Let’s consider a Poisson experiment with λ equal to the average number of events in a unit of time. If t is an amount of time in time units, the random variable $X_t$ = number of events in the interval (0,t] is a Po(λ⋅t). The set of variables ${X_t}_{t \gt 0}$ is called a Poisson process. Python provides a straightforward implementation of the Poisson distribution through the stats library, using the functions dpois for the pmf and ppois for the cdf. They require two arguments:

  • first argument is the value at which to compute the pmf or the cdf;
  • second is the parameter λ of the Poisson;

So for instance poisson.pmf returns P(X=3) = p(3) for a Poisson random variable with parameter λ = 1.
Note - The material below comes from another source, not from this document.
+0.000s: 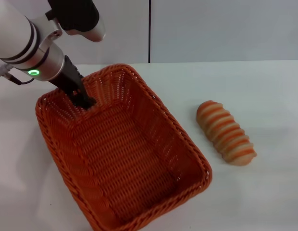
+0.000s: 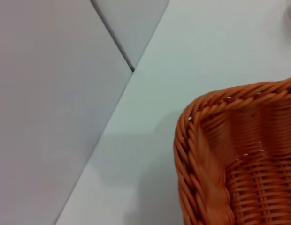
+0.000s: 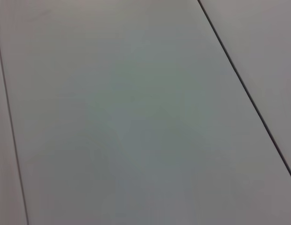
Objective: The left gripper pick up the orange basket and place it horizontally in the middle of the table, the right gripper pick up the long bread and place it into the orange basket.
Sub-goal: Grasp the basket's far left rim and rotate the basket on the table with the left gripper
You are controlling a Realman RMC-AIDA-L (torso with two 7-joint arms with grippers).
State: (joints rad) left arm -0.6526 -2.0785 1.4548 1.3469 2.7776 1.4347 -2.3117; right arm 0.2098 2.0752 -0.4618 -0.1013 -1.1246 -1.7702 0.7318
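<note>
head view: my left claw (image 1: 86, 102) is down at the far-left rim of the orange basket (image 1: 122, 149), tips on or just inside the wall. i can't tell if it is pinching the wicker or only touching it, since the fingers merge into one dark shape. the basket sits skewed on the worktop (image 1: 264, 91), long axis running diagonally, so i judge the placing step unfinished. to do it well i'd want a firm pinch on the braided rim, then a rotation until the basket lies crosswise at the middle, kept low so it doesn't swing, and clear of the long bread (image 1: 226, 133), which lies well apart on the right side, untouched.

hard to read: the basket's near corner is cut off at the frame's bottom edge. the left wrist view gives only one basket corner and bare worktop, no fingers. the right wrist view shows plain grey panels with seams, nothing else; the right claw appears in no view, so its position is unknown.
</note>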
poisson.pmf(3,1) #returns 0.06131324

Returns P(X ≤ 8) = F(8) for a Poisson random variable with parameter λ = 4.

poisson.cdf(8,4) #return 0.9786366

#Random numbers from a Poisson rpois

We can also generate pseudo-random numbers from a poisson distribution using the np.random.possion(lambda, n). Arguments:

  • lambda: the expectation for a specific time interval.
  • n: amount of pseudo-random numbers
np.random.poisson(4,100)

#returns
array([ 3, 2, 0, 4, 5, 6, 2, 0, 5, 7, 5, 3, 4, 1, 4, 3, 1,
3, 11, 6, 5, 2, 3, 2, 6, 2, 6, 3, 2, 1, 5, 5, 2, 1,
3, 4, 6, 4, 3, 7, 1, 3, 3, 3, 1, 3, 1, 4, 4, 3, 4,
7, 1, 2, 3, 1, 3, 4, 2, 4, 3, 3, 4, 6, 2, 3, 7, 2,
5, 5, 8, 4, 5, 4, 4, 10, 2, 3, 6, 4, 2, 2, 6, 3, 6,
4, 5, 3, 7, 3, 3, 2, 3, 5, 3, 2, 6, 7, 6, 4])

Returns a sequence of 100 observations for a Poisson distribution of λ = 4.